When the string "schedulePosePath" appears in a line of the records, show the whole line.

▶ **SUPPLIED DATA**:
*** Block opens ***

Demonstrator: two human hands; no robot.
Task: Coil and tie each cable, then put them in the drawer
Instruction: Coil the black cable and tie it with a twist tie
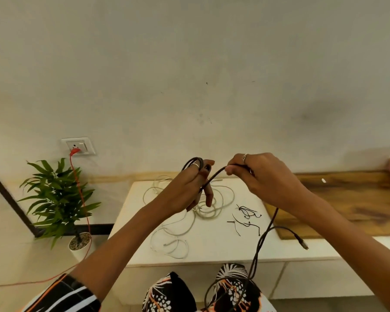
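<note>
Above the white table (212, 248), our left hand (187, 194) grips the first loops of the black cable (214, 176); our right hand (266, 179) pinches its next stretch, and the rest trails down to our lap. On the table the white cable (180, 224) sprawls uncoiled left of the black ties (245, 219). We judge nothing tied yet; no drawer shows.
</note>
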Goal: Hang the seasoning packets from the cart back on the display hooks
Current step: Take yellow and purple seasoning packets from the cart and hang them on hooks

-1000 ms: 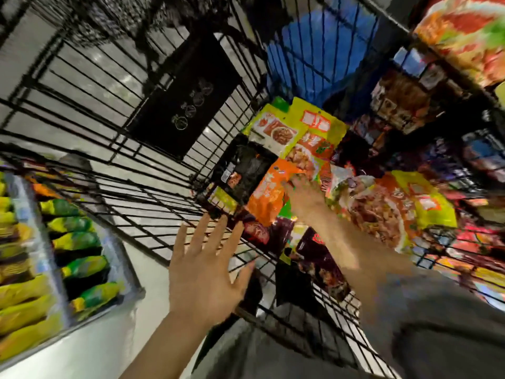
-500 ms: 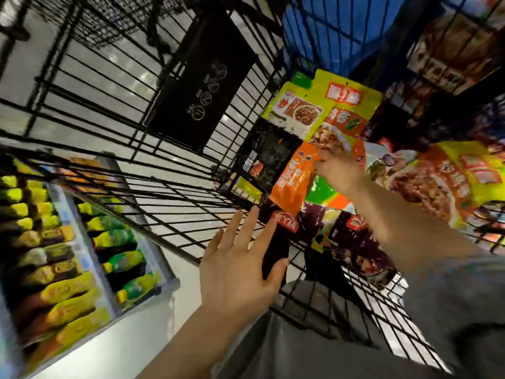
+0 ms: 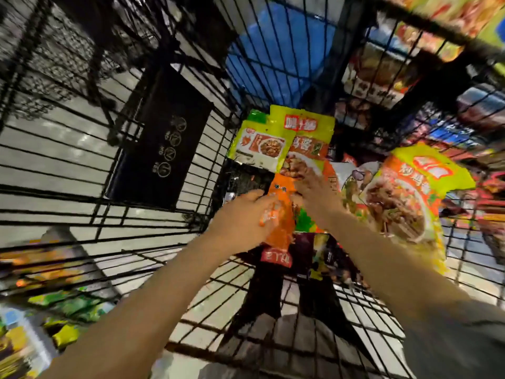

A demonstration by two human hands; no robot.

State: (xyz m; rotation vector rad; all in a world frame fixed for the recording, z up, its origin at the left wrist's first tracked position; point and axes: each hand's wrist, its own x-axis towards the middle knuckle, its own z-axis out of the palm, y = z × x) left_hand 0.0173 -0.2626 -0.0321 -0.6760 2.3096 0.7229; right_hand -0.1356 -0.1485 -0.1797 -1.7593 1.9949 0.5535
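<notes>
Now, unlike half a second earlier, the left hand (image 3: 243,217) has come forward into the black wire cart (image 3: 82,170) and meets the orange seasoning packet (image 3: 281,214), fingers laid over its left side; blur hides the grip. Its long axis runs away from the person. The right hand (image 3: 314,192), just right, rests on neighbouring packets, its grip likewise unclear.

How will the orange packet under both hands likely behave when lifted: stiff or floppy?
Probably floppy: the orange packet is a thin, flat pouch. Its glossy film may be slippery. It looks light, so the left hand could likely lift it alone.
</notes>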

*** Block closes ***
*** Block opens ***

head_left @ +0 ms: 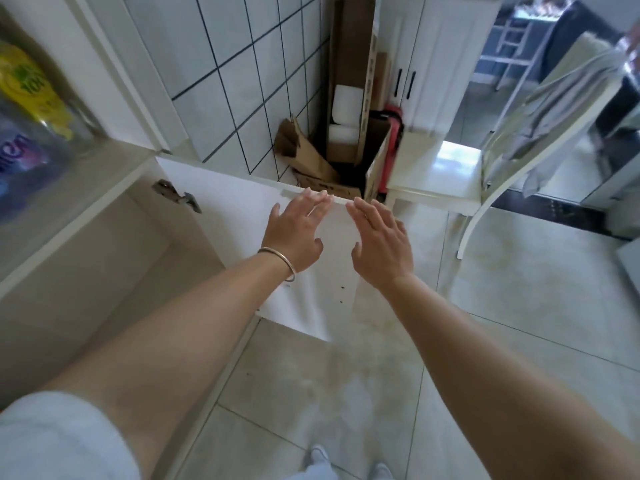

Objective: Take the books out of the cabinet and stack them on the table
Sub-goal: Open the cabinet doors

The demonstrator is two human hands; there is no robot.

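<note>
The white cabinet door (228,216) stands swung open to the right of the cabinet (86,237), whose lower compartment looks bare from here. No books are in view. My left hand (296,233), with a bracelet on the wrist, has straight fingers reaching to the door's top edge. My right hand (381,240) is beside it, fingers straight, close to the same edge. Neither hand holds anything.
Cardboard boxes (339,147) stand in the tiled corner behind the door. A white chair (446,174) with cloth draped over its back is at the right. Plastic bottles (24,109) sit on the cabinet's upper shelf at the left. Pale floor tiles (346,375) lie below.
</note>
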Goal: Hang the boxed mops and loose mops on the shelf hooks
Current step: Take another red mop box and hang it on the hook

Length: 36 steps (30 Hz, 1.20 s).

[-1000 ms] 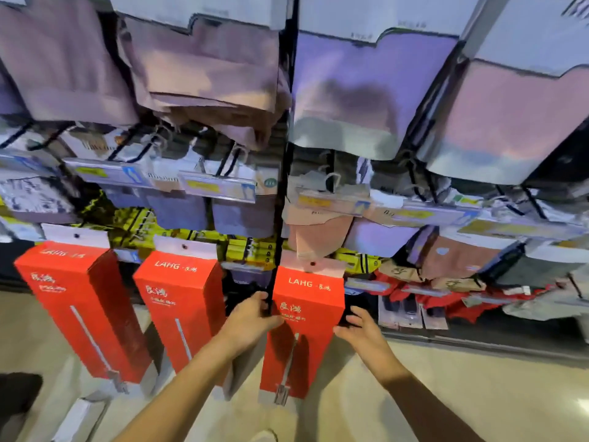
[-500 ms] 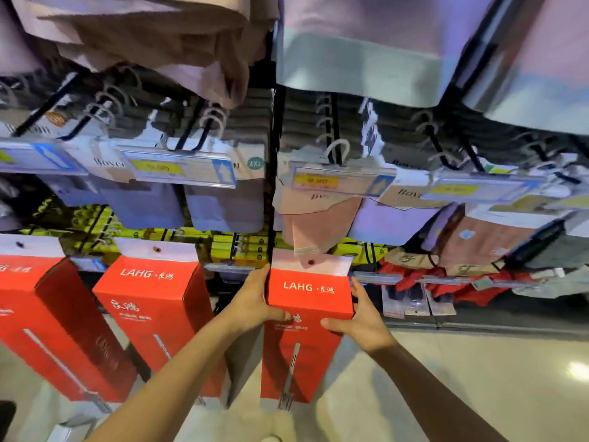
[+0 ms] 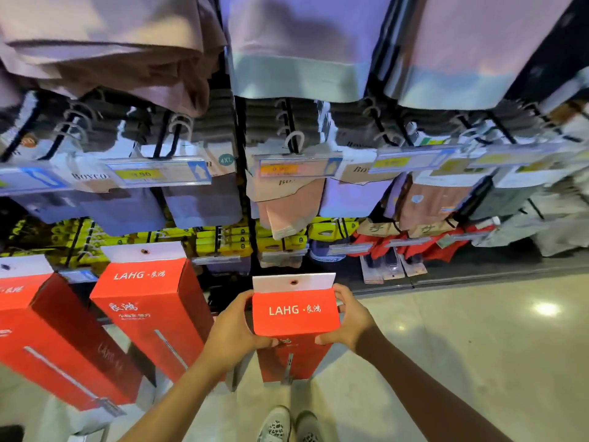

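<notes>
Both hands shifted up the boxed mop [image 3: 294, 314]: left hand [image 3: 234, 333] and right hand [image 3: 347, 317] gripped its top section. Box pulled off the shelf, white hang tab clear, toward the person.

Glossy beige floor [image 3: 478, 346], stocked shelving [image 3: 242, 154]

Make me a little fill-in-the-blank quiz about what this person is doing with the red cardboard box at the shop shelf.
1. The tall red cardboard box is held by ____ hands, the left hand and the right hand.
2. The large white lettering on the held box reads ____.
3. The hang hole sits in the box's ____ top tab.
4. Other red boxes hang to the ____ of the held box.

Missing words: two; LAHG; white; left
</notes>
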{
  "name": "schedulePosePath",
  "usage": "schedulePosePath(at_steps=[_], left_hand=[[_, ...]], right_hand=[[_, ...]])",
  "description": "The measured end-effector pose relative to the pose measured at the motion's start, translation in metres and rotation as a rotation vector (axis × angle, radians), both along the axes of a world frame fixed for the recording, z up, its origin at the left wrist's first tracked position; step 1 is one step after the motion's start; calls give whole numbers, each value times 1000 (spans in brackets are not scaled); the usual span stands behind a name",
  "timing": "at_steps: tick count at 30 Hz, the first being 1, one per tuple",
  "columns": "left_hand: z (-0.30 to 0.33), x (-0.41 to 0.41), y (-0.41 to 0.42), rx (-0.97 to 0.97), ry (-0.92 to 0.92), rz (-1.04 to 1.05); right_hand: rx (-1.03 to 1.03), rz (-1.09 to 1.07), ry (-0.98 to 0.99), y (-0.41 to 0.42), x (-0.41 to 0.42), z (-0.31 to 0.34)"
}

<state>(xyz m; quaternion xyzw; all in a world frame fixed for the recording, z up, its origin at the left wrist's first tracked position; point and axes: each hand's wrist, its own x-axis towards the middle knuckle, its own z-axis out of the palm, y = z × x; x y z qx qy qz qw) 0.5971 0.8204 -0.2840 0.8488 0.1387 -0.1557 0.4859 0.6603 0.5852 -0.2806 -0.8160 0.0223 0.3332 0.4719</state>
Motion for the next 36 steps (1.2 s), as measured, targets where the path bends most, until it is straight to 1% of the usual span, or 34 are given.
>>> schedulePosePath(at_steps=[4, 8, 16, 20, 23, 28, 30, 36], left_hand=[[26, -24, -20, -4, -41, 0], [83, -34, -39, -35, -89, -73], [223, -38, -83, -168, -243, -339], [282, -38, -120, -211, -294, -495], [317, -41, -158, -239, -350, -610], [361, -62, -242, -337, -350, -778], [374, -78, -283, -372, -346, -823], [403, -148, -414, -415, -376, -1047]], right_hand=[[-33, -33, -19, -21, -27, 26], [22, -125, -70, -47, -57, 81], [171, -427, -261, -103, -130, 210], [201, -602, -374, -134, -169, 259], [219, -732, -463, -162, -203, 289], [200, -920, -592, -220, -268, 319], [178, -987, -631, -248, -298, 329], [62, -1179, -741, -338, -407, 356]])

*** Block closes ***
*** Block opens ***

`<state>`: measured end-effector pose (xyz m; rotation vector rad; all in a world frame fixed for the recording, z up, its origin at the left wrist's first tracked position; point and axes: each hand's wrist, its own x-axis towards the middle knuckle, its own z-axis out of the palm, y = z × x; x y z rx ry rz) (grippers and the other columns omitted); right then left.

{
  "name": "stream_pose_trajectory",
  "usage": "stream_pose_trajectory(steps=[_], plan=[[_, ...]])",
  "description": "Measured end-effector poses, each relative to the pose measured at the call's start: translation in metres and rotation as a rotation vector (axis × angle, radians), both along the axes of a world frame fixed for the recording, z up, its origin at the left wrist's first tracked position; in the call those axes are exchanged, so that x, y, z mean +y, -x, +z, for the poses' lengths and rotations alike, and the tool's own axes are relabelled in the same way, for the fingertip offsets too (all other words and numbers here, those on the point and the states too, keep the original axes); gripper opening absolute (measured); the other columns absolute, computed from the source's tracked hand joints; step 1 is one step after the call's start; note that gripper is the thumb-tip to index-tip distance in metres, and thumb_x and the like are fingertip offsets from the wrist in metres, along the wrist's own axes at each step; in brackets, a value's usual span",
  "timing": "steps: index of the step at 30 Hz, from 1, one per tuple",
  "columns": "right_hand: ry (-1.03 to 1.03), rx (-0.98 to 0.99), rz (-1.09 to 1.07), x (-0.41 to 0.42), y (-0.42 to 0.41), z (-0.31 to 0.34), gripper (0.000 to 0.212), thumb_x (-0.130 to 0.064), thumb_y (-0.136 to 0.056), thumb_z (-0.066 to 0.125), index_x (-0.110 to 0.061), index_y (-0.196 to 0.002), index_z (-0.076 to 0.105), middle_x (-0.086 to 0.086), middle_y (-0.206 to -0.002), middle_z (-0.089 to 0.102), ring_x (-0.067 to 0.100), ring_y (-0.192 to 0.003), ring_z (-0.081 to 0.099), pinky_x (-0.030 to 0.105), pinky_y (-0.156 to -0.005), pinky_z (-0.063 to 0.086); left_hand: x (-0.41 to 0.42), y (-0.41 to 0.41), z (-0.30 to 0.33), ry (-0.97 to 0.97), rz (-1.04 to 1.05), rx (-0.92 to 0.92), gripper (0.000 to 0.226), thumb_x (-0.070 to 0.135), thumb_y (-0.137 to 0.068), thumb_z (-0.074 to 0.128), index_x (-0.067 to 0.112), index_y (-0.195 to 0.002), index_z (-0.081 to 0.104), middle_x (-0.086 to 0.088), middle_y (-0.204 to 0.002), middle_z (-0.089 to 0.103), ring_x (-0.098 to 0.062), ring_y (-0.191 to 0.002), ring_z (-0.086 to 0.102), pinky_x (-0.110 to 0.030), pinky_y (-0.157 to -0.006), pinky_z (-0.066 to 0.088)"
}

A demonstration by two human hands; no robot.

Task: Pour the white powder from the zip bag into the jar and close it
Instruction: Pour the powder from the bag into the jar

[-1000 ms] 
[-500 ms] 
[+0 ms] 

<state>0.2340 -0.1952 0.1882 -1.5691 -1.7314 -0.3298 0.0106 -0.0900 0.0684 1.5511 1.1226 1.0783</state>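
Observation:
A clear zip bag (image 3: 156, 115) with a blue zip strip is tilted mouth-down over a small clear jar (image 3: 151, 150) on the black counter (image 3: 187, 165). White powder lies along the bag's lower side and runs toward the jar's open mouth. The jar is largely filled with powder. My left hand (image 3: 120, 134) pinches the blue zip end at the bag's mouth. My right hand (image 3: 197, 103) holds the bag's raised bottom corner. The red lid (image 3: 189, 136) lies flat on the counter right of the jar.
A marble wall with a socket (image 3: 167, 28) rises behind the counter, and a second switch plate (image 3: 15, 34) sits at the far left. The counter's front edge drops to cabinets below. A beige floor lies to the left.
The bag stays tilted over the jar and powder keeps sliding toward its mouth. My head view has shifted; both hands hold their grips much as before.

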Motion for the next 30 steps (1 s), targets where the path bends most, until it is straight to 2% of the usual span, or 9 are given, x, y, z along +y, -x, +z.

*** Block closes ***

▶ **REPLY**:
  "name": "schedulePosePath",
  "usage": "schedulePosePath(at_steps=[_], left_hand=[[_, ...]], right_hand=[[_, ...]])",
>>> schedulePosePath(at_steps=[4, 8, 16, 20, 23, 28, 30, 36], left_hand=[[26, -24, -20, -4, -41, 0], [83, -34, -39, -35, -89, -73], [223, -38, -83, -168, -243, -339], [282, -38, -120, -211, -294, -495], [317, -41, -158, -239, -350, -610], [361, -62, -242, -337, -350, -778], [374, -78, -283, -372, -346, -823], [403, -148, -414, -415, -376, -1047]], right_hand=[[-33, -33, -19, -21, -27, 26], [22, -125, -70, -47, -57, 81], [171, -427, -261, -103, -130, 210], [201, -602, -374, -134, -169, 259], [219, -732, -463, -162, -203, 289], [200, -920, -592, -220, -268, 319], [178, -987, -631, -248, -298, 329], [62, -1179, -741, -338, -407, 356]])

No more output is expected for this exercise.